_The task:_ Every line of the data is to be transcribed without error.
--- Provided information Enclosed Below ---
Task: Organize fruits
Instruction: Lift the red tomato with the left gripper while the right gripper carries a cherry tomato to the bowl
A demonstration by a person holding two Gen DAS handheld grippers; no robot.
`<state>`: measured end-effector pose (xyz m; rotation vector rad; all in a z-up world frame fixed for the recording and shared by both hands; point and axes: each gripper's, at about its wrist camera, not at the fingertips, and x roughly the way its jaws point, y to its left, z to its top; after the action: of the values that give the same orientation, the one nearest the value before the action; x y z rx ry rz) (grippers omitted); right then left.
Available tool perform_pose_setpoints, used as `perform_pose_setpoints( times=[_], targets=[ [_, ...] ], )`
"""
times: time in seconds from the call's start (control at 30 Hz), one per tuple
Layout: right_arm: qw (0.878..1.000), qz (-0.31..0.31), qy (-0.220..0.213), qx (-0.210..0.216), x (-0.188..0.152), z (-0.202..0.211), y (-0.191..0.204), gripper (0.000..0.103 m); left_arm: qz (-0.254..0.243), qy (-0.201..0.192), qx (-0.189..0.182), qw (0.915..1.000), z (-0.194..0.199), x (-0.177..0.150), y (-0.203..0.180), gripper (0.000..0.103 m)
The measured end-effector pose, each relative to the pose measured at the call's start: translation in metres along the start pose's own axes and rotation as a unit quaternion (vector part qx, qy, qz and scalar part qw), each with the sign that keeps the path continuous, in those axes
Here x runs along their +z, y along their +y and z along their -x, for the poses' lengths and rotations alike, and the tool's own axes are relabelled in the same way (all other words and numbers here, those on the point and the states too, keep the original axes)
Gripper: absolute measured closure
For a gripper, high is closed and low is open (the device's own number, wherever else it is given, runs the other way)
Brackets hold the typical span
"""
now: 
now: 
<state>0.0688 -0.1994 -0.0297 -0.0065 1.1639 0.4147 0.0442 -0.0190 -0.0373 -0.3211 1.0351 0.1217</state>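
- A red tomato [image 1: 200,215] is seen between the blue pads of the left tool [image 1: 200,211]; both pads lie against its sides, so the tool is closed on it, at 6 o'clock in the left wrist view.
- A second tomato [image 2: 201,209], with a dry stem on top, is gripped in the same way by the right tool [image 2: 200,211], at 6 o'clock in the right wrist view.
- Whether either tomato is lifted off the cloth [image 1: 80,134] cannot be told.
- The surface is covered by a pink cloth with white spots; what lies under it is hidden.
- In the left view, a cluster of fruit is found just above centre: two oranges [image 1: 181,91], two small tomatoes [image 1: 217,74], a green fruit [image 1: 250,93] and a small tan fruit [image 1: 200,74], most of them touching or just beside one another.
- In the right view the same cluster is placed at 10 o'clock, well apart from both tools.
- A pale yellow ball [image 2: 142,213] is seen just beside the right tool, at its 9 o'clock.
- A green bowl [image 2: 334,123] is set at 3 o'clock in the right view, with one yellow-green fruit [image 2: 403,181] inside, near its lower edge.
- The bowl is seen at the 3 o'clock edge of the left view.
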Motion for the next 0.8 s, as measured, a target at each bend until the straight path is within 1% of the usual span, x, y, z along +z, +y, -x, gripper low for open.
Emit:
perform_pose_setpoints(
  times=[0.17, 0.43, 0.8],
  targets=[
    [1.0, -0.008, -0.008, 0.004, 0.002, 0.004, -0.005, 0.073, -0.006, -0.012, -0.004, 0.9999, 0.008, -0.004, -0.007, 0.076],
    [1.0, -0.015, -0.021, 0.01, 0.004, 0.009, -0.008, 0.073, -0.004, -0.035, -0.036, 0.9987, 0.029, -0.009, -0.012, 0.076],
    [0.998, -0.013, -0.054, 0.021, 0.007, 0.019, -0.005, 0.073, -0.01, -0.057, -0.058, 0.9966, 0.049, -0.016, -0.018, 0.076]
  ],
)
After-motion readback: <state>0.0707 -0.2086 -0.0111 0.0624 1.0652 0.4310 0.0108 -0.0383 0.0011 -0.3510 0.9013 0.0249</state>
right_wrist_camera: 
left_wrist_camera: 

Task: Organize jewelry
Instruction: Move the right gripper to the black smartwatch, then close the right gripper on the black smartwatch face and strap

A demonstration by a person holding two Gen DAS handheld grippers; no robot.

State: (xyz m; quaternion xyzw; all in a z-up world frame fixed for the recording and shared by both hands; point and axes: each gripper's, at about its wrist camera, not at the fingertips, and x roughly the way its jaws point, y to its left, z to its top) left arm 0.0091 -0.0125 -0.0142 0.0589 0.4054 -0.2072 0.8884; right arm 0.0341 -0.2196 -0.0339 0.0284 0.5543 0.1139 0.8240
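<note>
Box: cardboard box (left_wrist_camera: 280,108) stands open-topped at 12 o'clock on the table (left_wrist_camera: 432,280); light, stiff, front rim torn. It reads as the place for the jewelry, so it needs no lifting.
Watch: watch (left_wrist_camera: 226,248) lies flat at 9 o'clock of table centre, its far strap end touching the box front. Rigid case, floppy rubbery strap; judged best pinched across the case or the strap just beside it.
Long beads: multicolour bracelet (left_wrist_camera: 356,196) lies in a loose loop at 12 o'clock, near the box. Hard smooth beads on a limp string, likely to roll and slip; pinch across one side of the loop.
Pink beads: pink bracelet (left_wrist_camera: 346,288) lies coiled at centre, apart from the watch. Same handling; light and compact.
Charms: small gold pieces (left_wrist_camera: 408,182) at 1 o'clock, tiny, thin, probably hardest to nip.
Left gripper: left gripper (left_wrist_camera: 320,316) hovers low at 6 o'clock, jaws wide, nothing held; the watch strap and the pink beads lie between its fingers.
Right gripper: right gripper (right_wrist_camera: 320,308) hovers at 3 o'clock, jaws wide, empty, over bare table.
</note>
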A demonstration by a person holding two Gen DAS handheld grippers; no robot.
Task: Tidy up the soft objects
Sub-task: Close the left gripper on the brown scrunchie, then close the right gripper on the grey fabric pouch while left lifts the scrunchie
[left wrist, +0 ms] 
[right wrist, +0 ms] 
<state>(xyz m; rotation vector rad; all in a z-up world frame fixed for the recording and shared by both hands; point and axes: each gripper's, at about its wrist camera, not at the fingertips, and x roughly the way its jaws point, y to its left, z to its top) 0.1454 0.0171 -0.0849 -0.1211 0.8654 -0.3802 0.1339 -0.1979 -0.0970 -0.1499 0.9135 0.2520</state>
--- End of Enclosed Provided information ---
_Exercise response:_
Task: Organize fruits
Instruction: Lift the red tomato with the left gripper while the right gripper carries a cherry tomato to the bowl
A demonstration by a person holding two Gen DAS handheld grippers; no robot.
`<state>`: measured end-effector pose (xyz m; rotation vector rad; all in a z-up world frame fixed for the recording and shared by both hands; point and axes: each gripper's, at about its wrist camera, not at the fingertips, and x roughly the way its jaws point, y to its left, z to its top; after the action: of the values that give the same orientation, the one nearest the value before the action; x y z rx ry rz) (grippers omitted); right then left.
Available tool perform_pose_setpoints, used as `perform_pose_setpoints( times=[_], targets=[ [_, ...] ], )`
"""
times: time in seconds from the call's start (control at 30 Hz), one per tuple
Layout: right_arm: qw (0.878..1.000), qz (-0.31..0.31), qy (-0.220..0.213), qx (-0.210..0.216), x (-0.188..0.152), z (-0.202..0.211), y (-0.191..0.204), gripper (0.000..0.103 m); left_arm: qz (-0.254..0.243), qy (-0.201..0.192), qx (-0.189..0.182), qw (0.915..1.000), z (-0.194..0.199), x (-0.177..0.150), y (-0.203..0.180), gripper (0.000..0.103 m)
The measured end-effector pose, each relative to the pose measured at the call's start: translation in metres along the start pose's own axes and rotation as a unit quaternion (vector part qx, qy, qz and scalar part qw), each with the sign that keeps the path continuous, in those axes
Here x runs along their +z, y along their +y and z along their -x, for the poses' lengths and rotations alike, and the tool's own axes are relabelled in the same way (all other words and numbers here, those on the point and the states too, keep the original axes)
Gripper: absolute measured closure
For a gripper, high is closed and low is open (the device's own number, wherever else it is given, runs the other way)
Brackets hold the typical span
"""
now: 
now: 
<state>0.0688 -0.1994 -0.0297 -0.0065 1.1639 0.4147 0.0442 -0.0190 -0.0373 -0.3211 1.0351 0.1217</state>
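- A red tomato [image 1: 200,215] is seen between the blue pads of the left tool [image 1: 200,211]; both pads lie against its sides, so the tool is closed on it, at 6 o'clock in the left wrist view.
- A second tomato [image 2: 201,209], with a dry stem on top, is gripped in the same way by the right tool [image 2: 200,211], at 6 o'clock in the right wrist view.
- Whether either tomato is lifted off the cloth [image 1: 80,134] cannot be told.
- The surface is covered by a pink cloth with white spots; what lies under it is hidden.
- In the left view, a cluster of fruit is found just above centre: two oranges [image 1: 181,91], two small tomatoes [image 1: 217,74], a green fruit [image 1: 250,93] and a small tan fruit [image 1: 200,74], most of them touching or just beside one another.
- In the right view the same cluster is placed at 10 o'clock, well apart from both tools.
- A pale yellow ball [image 2: 142,213] is seen just beside the right tool, at its 9 o'clock.
- A green bowl [image 2: 334,123] is set at 3 o'clock in the right view, with one yellow-green fruit [image 2: 403,181] inside, near its lower edge.
- The bowl is seen at the 3 o'clock edge of the left view.
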Motion for the next 0.8 s, as measured, a target at each bend until the straight path is within 1% of the usual span, x, y, z along +z, +y, -x, gripper low for open.
Emit:
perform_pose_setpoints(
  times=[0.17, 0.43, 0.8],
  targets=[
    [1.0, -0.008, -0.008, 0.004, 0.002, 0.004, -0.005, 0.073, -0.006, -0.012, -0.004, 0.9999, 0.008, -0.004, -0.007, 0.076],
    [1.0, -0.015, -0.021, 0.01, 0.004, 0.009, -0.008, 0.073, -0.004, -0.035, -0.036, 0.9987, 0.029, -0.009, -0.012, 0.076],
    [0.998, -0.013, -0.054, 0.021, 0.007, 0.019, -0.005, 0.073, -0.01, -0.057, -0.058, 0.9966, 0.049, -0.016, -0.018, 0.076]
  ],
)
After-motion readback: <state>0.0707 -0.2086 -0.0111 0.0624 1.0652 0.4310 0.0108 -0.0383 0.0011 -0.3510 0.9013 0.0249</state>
right_wrist_camera: 
left_wrist_camera: 

Task: Organize jewelry
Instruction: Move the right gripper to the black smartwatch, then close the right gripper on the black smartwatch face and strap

A demonstration by a person holding two Gen DAS handheld grippers; no robot.

State: (xyz m; quaternion xyzw; all in a z-up world frame fixed for the recording and shared by both hands; point and axes: each gripper's, at about its wrist camera, not at the fingertips, and x roughly the way its jaws point, y to its left, z to its top) left arm 0.0091 -0.0125 -0.0142 0.0589 0.4054 -0.2072 0.8884; right arm 0.0341 -0.2196 -0.0339 0.0284 0.5543 0.1139 0.8240
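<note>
Box: cardboard box (left_wrist_camera: 280,108) stands open-topped at 12 o'clock on the table (left_wrist_camera: 432,280); light, stiff, front rim torn. It reads as the place for the jewelry, so it needs no lifting.
Watch: watch (left_wrist_camera: 226,248) lies flat at 9 o'clock of table centre, its far strap end touching the box front. Rigid case, floppy rubbery strap; judged best pinched across the case or the strap just beside it.
Long beads: multicolour bracelet (left_wrist_camera: 356,196) lies in a loose loop at 12 o'clock, near the box. Hard smooth beads on a limp string, likely to roll and slip; pinch across one side of the loop.
Pink beads: pink bracelet (left_wrist_camera: 346,288) lies coiled at centre, apart from the watch. Same handling; light and compact.
Charms: small gold pieces (left_wrist_camera: 408,182) at 1 o'clock, tiny, thin, probably hardest to nip.
Left gripper: left gripper (left_wrist_camera: 320,316) hovers low at 6 o'clock, jaws wide, nothing held; the watch strap and the pink beads lie between its fingers.
Right gripper: right gripper (right_wrist_camera: 320,308) hovers at 3 o'clock, jaws wide, empty, over bare table.
</note>
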A demonstration by a person holding two Gen DAS handheld grippers; no robot.
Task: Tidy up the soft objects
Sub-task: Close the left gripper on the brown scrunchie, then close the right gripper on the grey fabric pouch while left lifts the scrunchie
[left wrist, +0 ms] 
[right wrist, +0 ms] 
<state>(xyz m; rotation vector rad; all in a z-up world frame fixed for the recording and shared by both hands; point and axes: each gripper's, at about its wrist camera, not at the fingertips, and x roughly the way its jaws point, y to its left, z to its top) 0.1454 0.0171 -0.0849 -0.1211 0.8654 -0.3802 0.1339 -0.1979 -0.0970 -0.1499 0.9135 0.2520</state>

The exercise requires no additional answer.